** Exercise description **
Show me each line of the listing below where the word "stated" appears.

** Data under study **
- - - -

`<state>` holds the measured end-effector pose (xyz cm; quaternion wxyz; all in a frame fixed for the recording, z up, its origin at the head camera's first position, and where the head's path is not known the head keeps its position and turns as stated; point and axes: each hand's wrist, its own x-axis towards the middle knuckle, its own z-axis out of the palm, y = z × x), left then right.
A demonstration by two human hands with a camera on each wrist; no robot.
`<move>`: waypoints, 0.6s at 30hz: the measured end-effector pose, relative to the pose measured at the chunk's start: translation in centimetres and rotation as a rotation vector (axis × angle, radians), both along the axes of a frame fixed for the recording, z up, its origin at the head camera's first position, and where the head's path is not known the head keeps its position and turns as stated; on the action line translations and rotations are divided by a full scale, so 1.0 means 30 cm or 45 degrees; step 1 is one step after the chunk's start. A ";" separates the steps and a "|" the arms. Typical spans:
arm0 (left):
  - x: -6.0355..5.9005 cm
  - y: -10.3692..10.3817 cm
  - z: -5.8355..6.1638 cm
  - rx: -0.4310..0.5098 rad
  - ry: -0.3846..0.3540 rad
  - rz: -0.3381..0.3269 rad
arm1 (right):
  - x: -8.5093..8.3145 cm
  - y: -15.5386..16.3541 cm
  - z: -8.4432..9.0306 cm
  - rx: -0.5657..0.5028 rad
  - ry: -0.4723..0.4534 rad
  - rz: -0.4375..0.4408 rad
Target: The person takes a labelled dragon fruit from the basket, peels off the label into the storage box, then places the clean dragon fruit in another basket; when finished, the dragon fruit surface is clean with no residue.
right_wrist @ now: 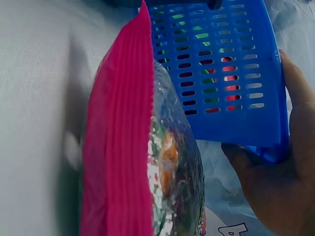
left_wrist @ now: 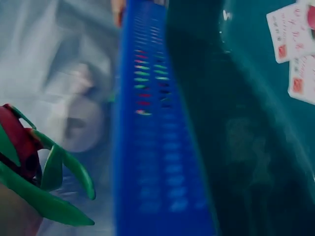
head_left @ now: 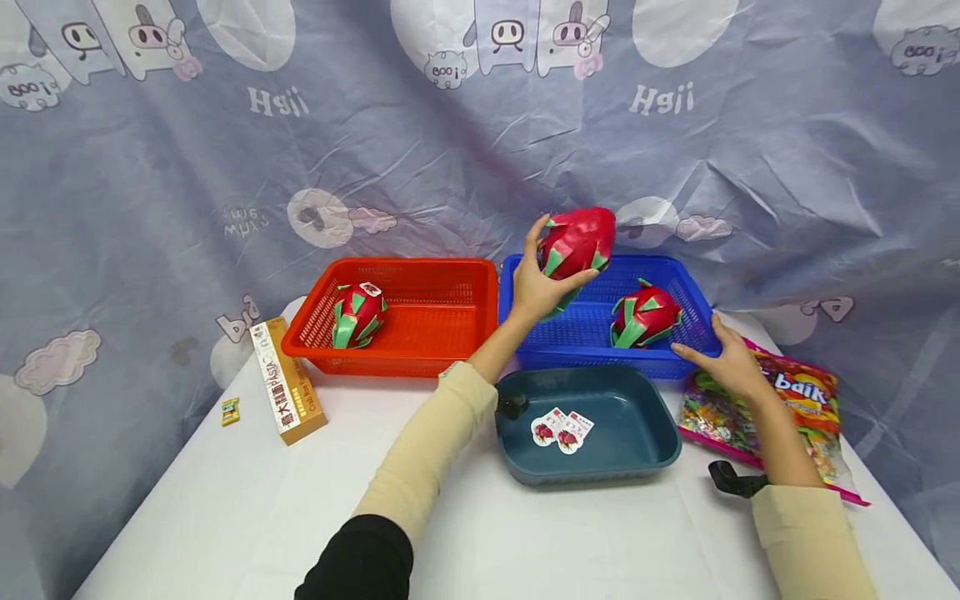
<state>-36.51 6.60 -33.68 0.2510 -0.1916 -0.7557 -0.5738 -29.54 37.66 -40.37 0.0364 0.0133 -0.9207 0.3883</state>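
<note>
In the head view, my left hand (head_left: 534, 290) grips a red dragon fruit (head_left: 581, 240) with green scales, held up over the blue basket (head_left: 592, 358). Part of this fruit (left_wrist: 22, 142) shows at the left edge of the left wrist view. A second dragon fruit (head_left: 649, 318) lies inside the blue basket, toward its right side. My right hand (head_left: 729, 360) holds that basket's right front corner. From the right wrist view, the thumb and a finger of the right hand (right_wrist: 278, 194) are on the rim of the blue basket (right_wrist: 226, 123).
A red basket (head_left: 405, 365) with one dragon fruit (head_left: 360, 317) stands to the left. In front is a dark teal tray (head_left: 540, 477) with dragon fruit stickers (head_left: 558, 431). A candy bag (head_left: 806, 400) lies at right; a pasta box (head_left: 288, 383) and small yellow packet (head_left: 230, 411) at left.
</note>
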 end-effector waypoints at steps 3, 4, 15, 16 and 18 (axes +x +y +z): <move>-0.071 0.085 -0.055 -0.109 -0.086 0.042 | 0.006 0.006 0.002 -0.011 -0.006 -0.019; -0.089 0.099 -0.075 -0.154 -0.118 0.062 | 0.004 0.002 -0.002 -0.021 -0.005 -0.019; -0.134 0.179 -0.197 -0.573 -0.409 0.047 | 0.005 -0.006 -0.033 -0.102 0.007 -0.073; -0.134 0.183 -0.197 -0.602 -0.418 0.042 | 0.005 -0.005 -0.034 -0.105 0.009 -0.082; -0.136 0.188 -0.196 -0.648 -0.443 0.042 | 0.006 -0.005 -0.033 -0.110 0.008 -0.096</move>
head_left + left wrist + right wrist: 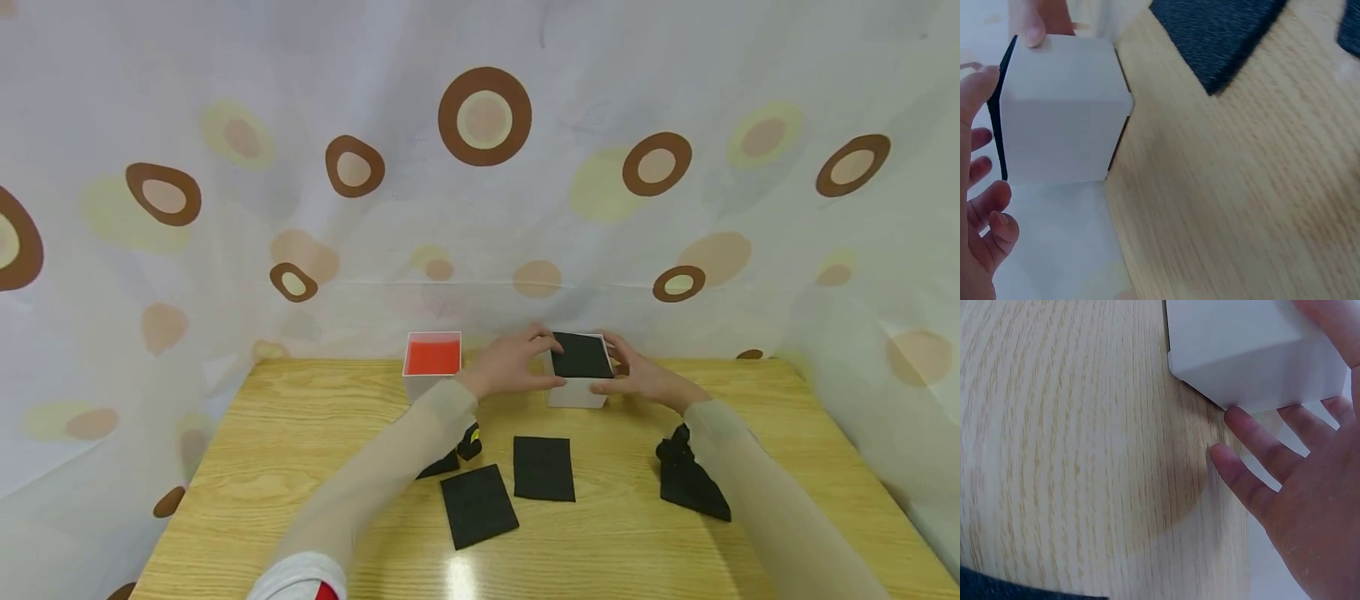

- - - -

** Reply **
`<state>` holds the measured end-effector pose (xyz cm; quaternion wxyz; all in a frame fixed for the recording, z up, its origin at the head camera's first position, and where the head's path is not known the head keeps its position and turns as stated; point and axes: each hand's wrist, its own x-axis towards the middle knuckle, its own z-axis out of the palm, y = z × x), left then right.
`<move>`: waypoints, 0.6s at 30hz: the measured end-effector pose, relative to the pose measured at the chunk's start: translation in centimetres and rotation as a rotation vector (axis × angle, radians), both along the axes of a frame fixed for the recording, z up, its origin at the head camera's first position, and where the head's path is not known the head keeps its position and turns as stated; on the action line translations and rotations are divided by a full scale, so 1.0 means 30 cm or 45 degrees; step 1 is one step after the chunk's start. A ";" separates the steps and a "|" the arms. Typical spans:

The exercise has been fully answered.